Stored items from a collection
┏━━

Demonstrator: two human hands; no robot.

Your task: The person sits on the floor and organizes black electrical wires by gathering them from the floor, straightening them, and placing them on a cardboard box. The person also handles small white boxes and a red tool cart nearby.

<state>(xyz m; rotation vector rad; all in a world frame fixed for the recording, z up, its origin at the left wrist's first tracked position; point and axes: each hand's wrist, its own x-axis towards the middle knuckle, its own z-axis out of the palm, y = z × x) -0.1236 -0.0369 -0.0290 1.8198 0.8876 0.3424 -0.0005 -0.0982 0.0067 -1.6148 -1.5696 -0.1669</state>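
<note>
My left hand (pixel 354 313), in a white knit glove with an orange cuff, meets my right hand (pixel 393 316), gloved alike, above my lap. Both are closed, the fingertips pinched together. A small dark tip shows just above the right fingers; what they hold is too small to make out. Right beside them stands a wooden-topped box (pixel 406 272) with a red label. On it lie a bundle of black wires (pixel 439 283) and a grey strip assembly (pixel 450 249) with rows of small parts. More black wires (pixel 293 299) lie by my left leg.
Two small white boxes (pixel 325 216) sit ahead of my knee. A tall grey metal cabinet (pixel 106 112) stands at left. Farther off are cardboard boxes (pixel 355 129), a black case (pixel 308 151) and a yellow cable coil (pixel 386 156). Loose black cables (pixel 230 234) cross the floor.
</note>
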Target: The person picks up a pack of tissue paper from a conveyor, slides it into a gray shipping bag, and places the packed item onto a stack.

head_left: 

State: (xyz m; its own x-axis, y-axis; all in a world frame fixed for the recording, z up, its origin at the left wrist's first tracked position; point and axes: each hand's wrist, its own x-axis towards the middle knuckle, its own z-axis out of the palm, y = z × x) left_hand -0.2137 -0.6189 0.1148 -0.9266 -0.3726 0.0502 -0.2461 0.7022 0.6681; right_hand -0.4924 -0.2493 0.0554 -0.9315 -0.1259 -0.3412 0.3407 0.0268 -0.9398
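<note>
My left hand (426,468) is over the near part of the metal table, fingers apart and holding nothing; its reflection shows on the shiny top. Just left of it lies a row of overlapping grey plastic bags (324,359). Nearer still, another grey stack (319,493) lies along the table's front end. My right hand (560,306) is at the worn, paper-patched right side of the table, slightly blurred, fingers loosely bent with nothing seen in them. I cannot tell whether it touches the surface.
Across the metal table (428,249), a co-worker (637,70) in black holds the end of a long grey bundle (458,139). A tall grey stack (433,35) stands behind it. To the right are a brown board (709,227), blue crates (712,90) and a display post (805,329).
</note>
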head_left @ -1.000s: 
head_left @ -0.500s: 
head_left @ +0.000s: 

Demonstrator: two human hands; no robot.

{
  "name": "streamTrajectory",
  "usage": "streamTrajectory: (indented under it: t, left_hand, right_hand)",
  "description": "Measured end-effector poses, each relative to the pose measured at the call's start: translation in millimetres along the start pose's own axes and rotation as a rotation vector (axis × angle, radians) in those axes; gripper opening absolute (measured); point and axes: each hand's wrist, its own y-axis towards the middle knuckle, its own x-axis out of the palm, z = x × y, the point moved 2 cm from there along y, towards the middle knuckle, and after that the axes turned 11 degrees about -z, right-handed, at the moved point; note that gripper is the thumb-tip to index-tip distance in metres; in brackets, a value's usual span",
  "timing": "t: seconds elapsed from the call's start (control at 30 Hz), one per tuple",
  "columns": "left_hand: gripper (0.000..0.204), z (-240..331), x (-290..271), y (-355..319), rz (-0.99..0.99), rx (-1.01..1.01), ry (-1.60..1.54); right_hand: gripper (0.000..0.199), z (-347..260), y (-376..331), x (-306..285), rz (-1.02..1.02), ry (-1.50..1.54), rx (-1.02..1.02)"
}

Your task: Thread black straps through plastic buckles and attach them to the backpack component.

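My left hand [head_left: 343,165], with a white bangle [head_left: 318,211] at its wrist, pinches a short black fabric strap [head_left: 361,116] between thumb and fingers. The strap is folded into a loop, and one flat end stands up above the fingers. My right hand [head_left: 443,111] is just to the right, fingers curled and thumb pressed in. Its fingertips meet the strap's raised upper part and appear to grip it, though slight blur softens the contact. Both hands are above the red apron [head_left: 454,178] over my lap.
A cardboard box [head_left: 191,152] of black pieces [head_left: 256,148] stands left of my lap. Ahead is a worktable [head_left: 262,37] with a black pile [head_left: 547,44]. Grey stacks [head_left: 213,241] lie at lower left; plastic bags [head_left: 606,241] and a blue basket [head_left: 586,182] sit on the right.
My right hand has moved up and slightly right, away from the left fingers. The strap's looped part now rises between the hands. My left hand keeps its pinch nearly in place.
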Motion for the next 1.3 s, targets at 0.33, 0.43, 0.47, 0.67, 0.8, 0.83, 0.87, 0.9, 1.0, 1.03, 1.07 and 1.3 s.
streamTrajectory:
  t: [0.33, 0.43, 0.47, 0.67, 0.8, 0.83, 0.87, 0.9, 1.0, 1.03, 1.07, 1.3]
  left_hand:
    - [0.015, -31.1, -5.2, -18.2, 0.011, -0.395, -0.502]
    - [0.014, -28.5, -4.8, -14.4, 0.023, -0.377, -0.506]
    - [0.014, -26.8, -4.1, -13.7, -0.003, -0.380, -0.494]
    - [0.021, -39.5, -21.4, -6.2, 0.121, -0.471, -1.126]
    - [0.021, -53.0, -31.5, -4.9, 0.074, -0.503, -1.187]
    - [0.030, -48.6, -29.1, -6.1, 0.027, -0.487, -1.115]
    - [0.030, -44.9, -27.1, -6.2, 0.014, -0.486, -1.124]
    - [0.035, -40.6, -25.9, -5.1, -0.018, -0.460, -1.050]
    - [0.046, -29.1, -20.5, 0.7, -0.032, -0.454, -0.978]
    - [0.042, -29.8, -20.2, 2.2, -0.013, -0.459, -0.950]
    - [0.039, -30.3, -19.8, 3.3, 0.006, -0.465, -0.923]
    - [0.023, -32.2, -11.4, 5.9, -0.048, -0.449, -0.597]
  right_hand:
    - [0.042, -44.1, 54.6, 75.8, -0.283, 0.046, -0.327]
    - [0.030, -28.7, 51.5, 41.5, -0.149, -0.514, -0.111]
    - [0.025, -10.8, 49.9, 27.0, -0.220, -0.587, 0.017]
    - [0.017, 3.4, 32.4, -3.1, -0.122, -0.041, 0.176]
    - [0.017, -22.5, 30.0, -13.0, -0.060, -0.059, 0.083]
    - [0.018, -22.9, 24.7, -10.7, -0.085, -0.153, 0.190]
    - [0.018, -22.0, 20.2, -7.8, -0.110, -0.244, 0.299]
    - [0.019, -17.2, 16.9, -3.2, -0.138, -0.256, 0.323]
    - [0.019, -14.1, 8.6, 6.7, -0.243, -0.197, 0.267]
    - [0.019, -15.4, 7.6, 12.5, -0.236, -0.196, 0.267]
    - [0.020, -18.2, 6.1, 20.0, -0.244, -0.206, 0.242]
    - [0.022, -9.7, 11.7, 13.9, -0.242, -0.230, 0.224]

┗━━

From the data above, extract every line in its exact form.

Demonstrator: two human hands; no robot.

Your task: The person sits on the floor and organizes black electrical wires by gathering them from the floor, straightening them, and placing them on a cardboard box. The person also handles small white boxes and a red tool cart nearby.

<state>(xyz m; rotation vector rad; all in a world frame fixed for the recording, z up, its origin at the left wrist's first tracked position; point and axes: each hand's wrist, its own x-axis towards the middle knuckle, its own z-axis out of the palm, y = z × x) -0.1236 -0.0369 -0.0290 1.8198 0.8876 0.3424 -0.0005 -0.0982 0.0067 -1.6148 -1.5696 -0.1669</state>
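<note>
My left hand (pixel 354 313), in a white knit glove with an orange cuff, meets my right hand (pixel 393 316), gloved alike, above my lap. Both are closed, the fingertips pinched together. A small dark tip shows just above the right fingers; what they hold is too small to make out. Right beside them stands a wooden-topped box (pixel 406 272) with a red label. On it lie a bundle of black wires (pixel 439 283) and a grey strip assembly (pixel 450 249) with rows of small parts. More black wires (pixel 293 299) lie by my left leg.
Two small white boxes (pixel 325 216) sit ahead of my knee. A tall grey metal cabinet (pixel 106 112) stands at left. Farther off are cardboard boxes (pixel 355 129), a black case (pixel 308 151) and a yellow cable coil (pixel 386 156). Loose black cables (pixel 230 234) cross the floor.
</note>
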Target: The person picks up a pack of tissue paper from a conveyor, slides it into a gray shipping bag, and places the packed item onto a stack.

head_left: 

State: (xyz m; its own x-axis, y-axis; all in a world frame fixed for the recording, z up, its origin at the left wrist's first tracked position; point and axes: each hand's wrist, its own x-axis towards the middle knuckle, its own z-axis out of the palm, y = z × x) left_hand -0.2137 -0.6189 0.1148 -0.9266 -0.3726 0.0502 -0.2461 0.7022 0.6681; right_hand -0.4924 -0.2493 0.0554 -0.9315 -0.1259 -0.3412 0.3407 0.0268 -0.9398
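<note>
My left hand (426,468) is over the near part of the metal table, fingers apart and holding nothing; its reflection shows on the shiny top. Just left of it lies a row of overlapping grey plastic bags (324,359). Nearer still, another grey stack (319,493) lies along the table's front end. My right hand (560,306) is at the worn, paper-patched right side of the table, slightly blurred, fingers loosely bent with nothing seen in them. I cannot tell whether it touches the surface.
Across the metal table (428,249), a co-worker (637,70) in black holds the end of a long grey bundle (458,139). A tall grey stack (433,35) stands behind it. To the right are a brown board (709,227), blue crates (712,90) and a display post (805,329).
</note>
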head_left @ -1.000s: 
head_left @ -0.500s: 
head_left @ +0.000s: 

Demonstrator: two human hands; no robot.

{
  "name": "streamTrajectory",
  "usage": "streamTrajectory: (indented under it: t, left_hand, right_hand)",
  "description": "Measured end-effector poses, each relative to the pose measured at the call's start: translation in millimetres along the start pose's own axes and rotation as a rotation vector (axis × angle, radians) in those axes; gripper opening absolute (measured); point and axes: each hand's wrist, its own y-axis towards the middle knuckle, its own x-axis out of the palm, z = x × y, the point moved 2 cm from there along y, towards the middle knuckle, and after that the axes turned 11 degrees about -z, right-handed, at the moved point; note that gripper is the thumb-tip to index-tip distance in metres; in brackets, a value's usual span",
  "timing": "t: seconds elapsed from the call's start (control at 30 Hz), one per tuple",
  "columns": "left_hand: gripper (0.000..0.204), z (-240..331), x (-290..271), y (-355..319), rz (-0.99..0.99), rx (-1.01..1.01), ry (-1.60..1.54); right_hand: gripper (0.000..0.199), z (-347..260), y (-376..331), x (-306..285), rz (-1.02..1.02), ry (-1.50..1.54), rx (-1.02..1.02)"
}

Your task: Thread black straps through plastic buckles and attach them to the backpack component.

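My left hand [head_left: 343,165], with a white bangle [head_left: 318,211] at its wrist, pinches a short black fabric strap [head_left: 361,116] between thumb and fingers. The strap is folded into a loop, and one flat end stands up above the fingers. My right hand [head_left: 443,111] is just to the right, fingers curled and thumb pressed in. Its fingertips meet the strap's raised upper part and appear to grip it, though slight blur softens the contact. Both hands are above the red apron [head_left: 454,178] over my lap.
A cardboard box [head_left: 191,152] of black pieces [head_left: 256,148] stands left of my lap. Ahead is a worktable [head_left: 262,37] with a black pile [head_left: 547,44]. Grey stacks [head_left: 213,241] lie at lower left; plastic bags [head_left: 606,241] and a blue basket [head_left: 586,182] sit on the right.
My right hand has moved up and slightly right, away from the left fingers. The strap's looped part now rises between the hands. My left hand keeps its pinch nearly in place.
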Motion for the next 1.3 s, targets at 0.33, 0.43, 0.47, 0.67, 0.8, 0.83, 0.87, 0.9, 1.0, 1.03, 1.07 and 1.3 s.
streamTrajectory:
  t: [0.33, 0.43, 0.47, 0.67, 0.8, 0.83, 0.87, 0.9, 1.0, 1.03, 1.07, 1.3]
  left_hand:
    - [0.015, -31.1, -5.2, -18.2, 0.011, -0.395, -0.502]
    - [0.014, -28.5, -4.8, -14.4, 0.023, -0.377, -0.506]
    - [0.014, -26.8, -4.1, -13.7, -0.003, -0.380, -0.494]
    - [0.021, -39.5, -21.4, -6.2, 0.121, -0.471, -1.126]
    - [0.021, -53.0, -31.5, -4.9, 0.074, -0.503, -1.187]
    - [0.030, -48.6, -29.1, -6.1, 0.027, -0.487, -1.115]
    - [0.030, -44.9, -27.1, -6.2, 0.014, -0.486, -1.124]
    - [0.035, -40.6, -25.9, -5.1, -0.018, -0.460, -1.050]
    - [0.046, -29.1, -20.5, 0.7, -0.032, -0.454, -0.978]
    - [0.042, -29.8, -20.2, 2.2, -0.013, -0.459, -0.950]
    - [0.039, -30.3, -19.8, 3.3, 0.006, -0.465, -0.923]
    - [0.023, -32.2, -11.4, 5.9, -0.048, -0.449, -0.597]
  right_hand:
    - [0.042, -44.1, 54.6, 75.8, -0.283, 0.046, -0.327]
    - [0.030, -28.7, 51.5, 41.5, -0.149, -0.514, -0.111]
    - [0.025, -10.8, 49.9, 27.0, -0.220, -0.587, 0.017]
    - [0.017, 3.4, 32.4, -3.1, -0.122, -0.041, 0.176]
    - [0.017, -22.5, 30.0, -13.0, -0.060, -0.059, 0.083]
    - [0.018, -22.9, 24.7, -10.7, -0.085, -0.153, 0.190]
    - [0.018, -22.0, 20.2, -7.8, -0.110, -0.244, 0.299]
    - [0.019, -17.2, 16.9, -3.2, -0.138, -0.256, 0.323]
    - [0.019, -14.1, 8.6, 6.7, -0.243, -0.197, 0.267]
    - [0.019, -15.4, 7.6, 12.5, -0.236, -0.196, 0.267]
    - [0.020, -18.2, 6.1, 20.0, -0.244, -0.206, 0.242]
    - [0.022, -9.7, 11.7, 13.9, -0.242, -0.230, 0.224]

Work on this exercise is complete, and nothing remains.